*** DATA RECORDS Section Begins ***
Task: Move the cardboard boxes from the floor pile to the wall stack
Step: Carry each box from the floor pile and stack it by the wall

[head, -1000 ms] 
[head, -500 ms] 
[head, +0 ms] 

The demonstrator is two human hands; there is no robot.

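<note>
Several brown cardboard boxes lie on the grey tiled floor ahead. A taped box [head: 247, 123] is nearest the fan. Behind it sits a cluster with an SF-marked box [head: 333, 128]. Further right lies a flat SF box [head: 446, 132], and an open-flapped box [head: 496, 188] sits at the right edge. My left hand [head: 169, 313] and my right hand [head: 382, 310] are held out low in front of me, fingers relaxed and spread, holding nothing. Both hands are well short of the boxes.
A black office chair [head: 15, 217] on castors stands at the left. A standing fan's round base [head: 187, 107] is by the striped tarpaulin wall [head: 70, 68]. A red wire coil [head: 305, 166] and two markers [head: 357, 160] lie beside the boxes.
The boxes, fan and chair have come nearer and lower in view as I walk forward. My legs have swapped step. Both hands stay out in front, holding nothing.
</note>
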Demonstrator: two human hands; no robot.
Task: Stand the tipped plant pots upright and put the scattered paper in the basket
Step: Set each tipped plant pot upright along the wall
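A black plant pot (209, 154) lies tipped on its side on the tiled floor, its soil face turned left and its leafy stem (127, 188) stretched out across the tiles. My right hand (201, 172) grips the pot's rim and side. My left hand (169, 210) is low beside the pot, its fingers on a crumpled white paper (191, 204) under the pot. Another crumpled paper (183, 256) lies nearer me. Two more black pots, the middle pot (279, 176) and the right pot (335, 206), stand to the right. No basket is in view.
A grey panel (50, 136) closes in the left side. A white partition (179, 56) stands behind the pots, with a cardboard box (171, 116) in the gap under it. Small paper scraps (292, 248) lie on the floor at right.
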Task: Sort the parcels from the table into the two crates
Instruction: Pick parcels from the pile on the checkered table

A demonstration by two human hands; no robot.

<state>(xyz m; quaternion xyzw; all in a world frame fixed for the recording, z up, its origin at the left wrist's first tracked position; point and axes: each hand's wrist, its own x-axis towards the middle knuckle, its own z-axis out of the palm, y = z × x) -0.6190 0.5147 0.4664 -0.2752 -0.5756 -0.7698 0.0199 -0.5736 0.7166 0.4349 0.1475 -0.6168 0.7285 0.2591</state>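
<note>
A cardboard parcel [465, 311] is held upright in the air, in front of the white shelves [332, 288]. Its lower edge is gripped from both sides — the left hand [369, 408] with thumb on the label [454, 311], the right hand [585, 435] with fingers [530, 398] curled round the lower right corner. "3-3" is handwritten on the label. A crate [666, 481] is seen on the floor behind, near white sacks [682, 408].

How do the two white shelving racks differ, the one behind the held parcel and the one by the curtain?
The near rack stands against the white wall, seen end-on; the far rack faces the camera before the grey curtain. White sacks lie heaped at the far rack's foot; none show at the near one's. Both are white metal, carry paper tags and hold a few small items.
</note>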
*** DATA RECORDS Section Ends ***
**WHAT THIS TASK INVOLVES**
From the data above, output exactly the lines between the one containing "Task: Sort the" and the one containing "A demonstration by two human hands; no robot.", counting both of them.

**SOLUTION FOR THIS EXERCISE**
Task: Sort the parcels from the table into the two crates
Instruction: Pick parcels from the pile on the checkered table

A demonstration by two human hands; no robot.

The output contains nothing more.